DES ESSAIS EN COURS POUR VALIDATION
« Les résultats sont très prometteurs », constate Lucille Garnier. Après réalisation de challenges tests, l’ingrédient à base de P. jensenii entraîne un retard de croissance de 21 jours pour M. racemosus et 14 jours pour P. commune. Celui associant P. jensenii et M. lanceolatus la retarde de 15 jours pour M. racemosus et 7 jours pour P. commune. En conditions naturelles, la contamination après six semaines d’affinage est très inférieure à celle du témoin. Et l’analyse sensorielle montre qu’il n’y a pas d’impact sur les qualités organoleptiques des fromages. Enfin, l’analyse révèle que 70 molécules antifongiques sont présentes dans les trois ingrédients : des acides organiques (acides acétique, citrique, propionique, butyrique, phényllactique...), des acide gras, des composés volatils, un peptide. « Au final, cinq ingrédients issus de ces trois souches ont été validés sur fromage et crème fraîche, résume Lucille Garnier. Les souches sont mises à disposition et des essais sont en cours chez des industriels. » Les études vont se poursuivre sur le rôle de chaque molécule dans l’activité antifongique des ingrédients et les mécanismes d’action.

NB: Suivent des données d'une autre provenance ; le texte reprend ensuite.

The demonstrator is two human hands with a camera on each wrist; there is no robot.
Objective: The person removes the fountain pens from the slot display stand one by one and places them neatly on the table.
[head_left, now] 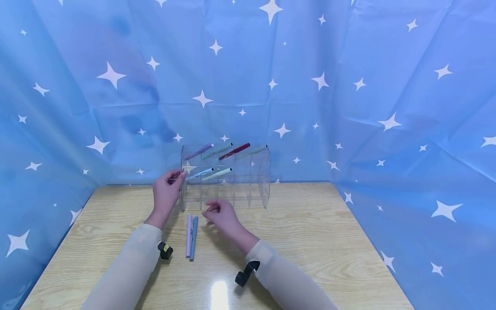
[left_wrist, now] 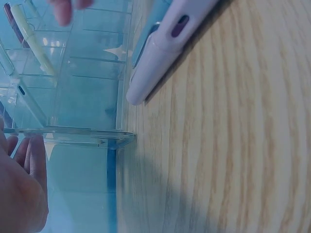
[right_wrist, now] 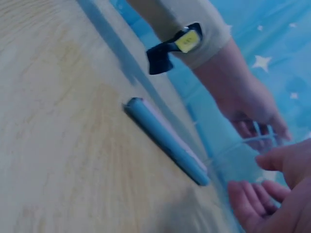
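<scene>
A clear acrylic pen rack (head_left: 248, 197) stands at the back of the table. My left hand (head_left: 166, 191) holds its left side panel, fingertips against the edge. Just in front of the rack, my right hand (head_left: 224, 216) hovers with loosely bent fingers and nothing between them. Left of it, a lilac pen (head_left: 188, 241) and a blue pen (head_left: 194, 239) lie side by side on the table, clips facing each other. The upper tier bears a purple pen (head_left: 199, 151), a red pen (head_left: 234, 151) and two pale ones; below are a light blue pen (head_left: 202, 173) and a pale green pen (head_left: 218, 173).
The wood-grain table (head_left: 321, 241) spreads out on both sides of the rack. A blue curtain (head_left: 302, 103) with white stars hangs close behind it and along the sides. Both sleeves carry black wrist cameras (head_left: 165, 250).
</scene>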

UTILISER LES BACTÉRIES COMME LEVAIN ADDITIONNEL ANTIFONGIQUE
Une autre thèse menée dans le cadre de Profil par Marcia Leyva Salas porte sur l’utilisation de bactéries comme levain additionnel à activité antifongique. Après criblage sur du yaourt et du rétentat d’ultrafiltration de lait, 13 associations de 5 lactobacilles à activité antifongique ont été testées. Deux associations utilisées comme levain additionnel (L. harbinensis + L. plantarum et L. rhamnosus + L. plantarum) montrent une activité antifongique à l’échelle du pilote dans du fromage à pâte pressée à croûte morgée et encore plus dans la crème fraîche. En présence des cultures sélectionnées, 23 molécules antifongiques sont à des quantités significativement différentes dans au moins une des deux matrices (yaourt ou rétentat) par rapport aux témoins.